Community Infrastructure Levy Regulations

Decoration Decoration

Amendments to Community Infrastructure Levy Regulations

The last ‘wholescale’ changes to the Community Infrastructure Levy (CIL) Regulations came into force on the 1st of September 2019

The main changes made to the CIL Regulations included:

  • Removal of Pooling Restriction:
    Regulation 123 of the CIL Regulations 2010 was deleted! The deletion removed the existing pooling restriction for five contributions or more for infrastructure collected through a Section 106 obligation to ensure that development is not frustrated by the Local Planning Authorities’ (LPA) inability to accept suitable mitigation for recognised harm caused by a scheme. This meant that LPAs have once again been able to collect contributions from various development via S106 to pay for infrastructure. This also allowed for LPAs to use CIL and Section 106 obligations to fund the same infrastructure.
  • Monitoring Fees Reintroduced:
    LPAs are able to collect monitoring fees under a Section 106 obligation as long as:

    • It fairly and reasonably related in scale and kind to the development; and
    • The sum to be paid to the authority does not exceed the LPA’s estimate of its cost of monitoring.
  • Reduced Penalty for Late Commencement Notice:
    The CIL exemption penalty for missing the deadline for filing a commencement notice was reduced from being the full amount of the CIL to being a surcharge equal to 20% of the notional chargeable amount or £2,500, whichever is the lower amount.
  • Clarification on carry over relief for certain Section 73 permissions:
    Calculations for CIL liability were moved into a new schedule within the Regulations and new provisions for the calculation of CIL liability in Section 73 permissions, which amend an existing permission, added. Exactly how these operate, will depend on the particular nature of the development changes. There is guidance to applicants relating to whether or not the changes to conditions proposed in the Section 73 application potentially increase or decrease liability.
  • Taking Control of Goods:
    The Regulations introduced a new procedure for reclaiming CIL debts. This means that enforcement of debt by the charging authority can be undertaken by the seizure of goods.
  • Requirement to Publish a Funding Statement:
    The Regulations introduced a requirement for the annual publication of an infrastructure Funding Statement by LPAs setting out how developer contributions have been spent. The object of this is to produce a more transparent system of LPA accountability.

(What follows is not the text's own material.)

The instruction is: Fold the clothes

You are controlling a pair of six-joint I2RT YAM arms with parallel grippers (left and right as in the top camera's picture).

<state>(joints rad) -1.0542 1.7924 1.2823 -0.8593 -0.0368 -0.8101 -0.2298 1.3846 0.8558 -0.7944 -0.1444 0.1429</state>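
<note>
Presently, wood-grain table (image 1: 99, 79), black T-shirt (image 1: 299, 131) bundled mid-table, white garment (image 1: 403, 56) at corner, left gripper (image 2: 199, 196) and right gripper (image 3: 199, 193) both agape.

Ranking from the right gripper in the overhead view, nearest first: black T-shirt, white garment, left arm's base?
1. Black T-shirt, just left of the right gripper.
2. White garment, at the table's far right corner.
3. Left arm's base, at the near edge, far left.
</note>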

Previous proposals to exempt starter homes for first-time buyers from CIL charges was not carried forward into the new Regulations. However this was later introduced within the November 2020 amendment to the Regulations (Community Infrastructure Levy (Amendment) (England) (No 2) Regulations 2020 (SI 2020/1226)).These changes have lead to some additional costs for developers.

The removal of the pooling restrictions for infrastructure contributions collected through Section 106 obligations has allowed LPAs to increase the number of infrastructure contributions collected on development. On the positive side, however, the clarification provided relating to the calculations of CIL liability and capping o penalties have been welcomed.